**Exercise instructions**
Everything in the listing must be repeated word for word.
* * * *
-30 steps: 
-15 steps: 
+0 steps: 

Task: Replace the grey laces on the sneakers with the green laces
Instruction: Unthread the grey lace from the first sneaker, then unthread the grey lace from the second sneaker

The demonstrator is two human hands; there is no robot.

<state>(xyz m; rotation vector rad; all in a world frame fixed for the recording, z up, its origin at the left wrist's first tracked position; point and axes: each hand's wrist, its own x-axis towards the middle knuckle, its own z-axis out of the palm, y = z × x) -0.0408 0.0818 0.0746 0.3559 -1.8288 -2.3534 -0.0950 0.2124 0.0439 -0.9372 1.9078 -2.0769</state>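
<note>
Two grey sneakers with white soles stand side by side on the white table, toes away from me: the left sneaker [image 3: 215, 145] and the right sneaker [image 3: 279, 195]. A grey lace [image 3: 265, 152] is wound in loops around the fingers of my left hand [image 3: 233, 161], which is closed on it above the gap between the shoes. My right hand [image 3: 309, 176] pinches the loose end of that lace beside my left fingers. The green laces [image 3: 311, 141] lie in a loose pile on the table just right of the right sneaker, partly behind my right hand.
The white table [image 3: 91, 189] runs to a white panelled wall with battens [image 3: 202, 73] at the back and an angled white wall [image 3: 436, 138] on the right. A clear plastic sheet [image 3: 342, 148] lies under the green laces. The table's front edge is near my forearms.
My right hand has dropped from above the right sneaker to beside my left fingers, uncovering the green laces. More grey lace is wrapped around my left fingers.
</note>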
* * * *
**Solved problem**
-30 steps: 
-15 steps: 
+0 steps: 

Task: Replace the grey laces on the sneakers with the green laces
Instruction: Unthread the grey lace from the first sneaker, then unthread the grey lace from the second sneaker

The demonstrator is two human hands; there is no robot.

<state>(xyz m; rotation vector rad; all in a world frame fixed for the recording, z up, its origin at the left wrist's first tracked position; point and axes: each hand's wrist, its own x-axis towards the middle knuckle, its own z-axis out of the palm, y = z × x) -0.0408 0.0818 0.0746 0.3559 -1.8288 -2.3534 -0.0950 0.2124 0.0439 -0.9372 1.9078 -2.0769</state>
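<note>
Two grey sneakers with white soles stand side by side on the white table, toes away from me: the left sneaker [image 3: 215, 145] and the right sneaker [image 3: 279, 195]. A grey lace [image 3: 265, 152] is wound in loops around the fingers of my left hand [image 3: 233, 161], which is closed on it above the gap between the shoes. My right hand [image 3: 309, 176] pinches the loose end of that lace beside my left fingers. The green laces [image 3: 311, 141] lie in a loose pile on the table just right of the right sneaker, partly behind my right hand.
The white table [image 3: 91, 189] runs to a white panelled wall with battens [image 3: 202, 73] at the back and an angled white wall [image 3: 436, 138] on the right. A clear plastic sheet [image 3: 342, 148] lies under the green laces. The table's front edge is near my forearms.
My right hand has dropped from above the right sneaker to beside my left fingers, uncovering the green laces. More grey lace is wrapped around my left fingers.
</note>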

This answer has been given in full.